Florida 3rd District
Rep. Corrine Brown (D)
Before the Civil War, most of Florida was still an uncharted watery wilderness, festooned with exotic greenery, inhabited by unusual animals, a part of the United States so far out of the experience of most Americans as to seem foreign. As late as 1940, Florida had the smallest population of any Southern state, and most of the people here lived in classic Dixie rural counties with small courthouse towns, where civic affairs were run by the richest white men and African-Americans lived in poorly constructed, unpainted shotgun shacks propped up on blocks, with little money and no vote. This was a land of swamps, lakes and orange groves, and of author Marjorie Kinnan Rawlings’s Cross Creek, where she wrote the great children’s classic The Yearling. The broad St. Johns River, one of the few North American rivers that flows (if only sluggishly) north, meanders through orange-grove country to the port of Jacksonville, which was for many years Florida’s largest city. In 2008, the port supported nearly 50,000 jobs in the area.
2008 Presidential Vote |
||
| Obama | 190,646 | (73%) |
| McCain | 69,099 | (27%) |
| Cook Partisan Voting Index D+18 | ||
The 3rd Congressional District of Florida occupies much of this swampy terrain. The district was created in 1992 to be north Florida’s black-majority seat and has had three sets of boundaries.
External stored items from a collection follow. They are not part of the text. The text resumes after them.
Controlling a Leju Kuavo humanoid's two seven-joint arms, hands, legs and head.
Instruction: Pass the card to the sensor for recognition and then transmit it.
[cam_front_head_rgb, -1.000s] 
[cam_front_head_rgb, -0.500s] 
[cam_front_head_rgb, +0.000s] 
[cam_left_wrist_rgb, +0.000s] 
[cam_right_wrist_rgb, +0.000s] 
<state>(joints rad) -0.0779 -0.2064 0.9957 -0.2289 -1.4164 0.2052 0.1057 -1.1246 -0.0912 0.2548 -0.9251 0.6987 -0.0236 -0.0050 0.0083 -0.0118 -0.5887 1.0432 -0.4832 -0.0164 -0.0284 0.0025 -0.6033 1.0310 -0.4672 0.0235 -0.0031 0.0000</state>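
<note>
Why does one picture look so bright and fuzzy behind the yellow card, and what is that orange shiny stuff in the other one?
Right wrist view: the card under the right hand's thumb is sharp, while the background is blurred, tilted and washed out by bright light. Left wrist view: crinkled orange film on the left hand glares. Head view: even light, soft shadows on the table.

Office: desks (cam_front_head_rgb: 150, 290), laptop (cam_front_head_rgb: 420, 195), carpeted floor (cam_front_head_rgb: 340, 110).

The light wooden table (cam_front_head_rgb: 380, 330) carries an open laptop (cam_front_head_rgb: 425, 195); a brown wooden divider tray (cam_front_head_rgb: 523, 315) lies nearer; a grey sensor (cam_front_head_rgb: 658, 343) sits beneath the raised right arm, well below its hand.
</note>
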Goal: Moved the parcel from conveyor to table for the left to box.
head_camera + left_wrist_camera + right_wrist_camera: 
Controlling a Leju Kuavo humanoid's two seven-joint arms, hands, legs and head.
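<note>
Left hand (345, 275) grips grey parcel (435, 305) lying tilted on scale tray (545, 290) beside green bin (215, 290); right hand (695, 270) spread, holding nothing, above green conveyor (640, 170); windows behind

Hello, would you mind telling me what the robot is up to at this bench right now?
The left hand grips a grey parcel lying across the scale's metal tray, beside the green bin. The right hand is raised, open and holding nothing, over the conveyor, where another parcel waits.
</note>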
The district borders five Republican-held districts, each of which was designed to shift as many Democrats as possible to the 3rd to strengthen Republicans elsewhere. In its current form, it follows the St. Johns River upstream from Jacksonville’s city center to downtown Orlando, reaching out to pluck additional minority and Democratic voters from Sanford, where Amtrak’s Auto Train unloads its Florida-bound travelers, and Gainesville, home of the University of Florida. Along the way, the district takes in smaller black settlements, such as lettuce-producing Zellwood, and Eatonville, home of author Zora Neale Hurston. In time, this relatively unpopulated, lake-filled region may become Florida’s next development frontier. After losing population early in the decade, the district grew 3.2% from 2000 to 2007. It is solidly Democratic.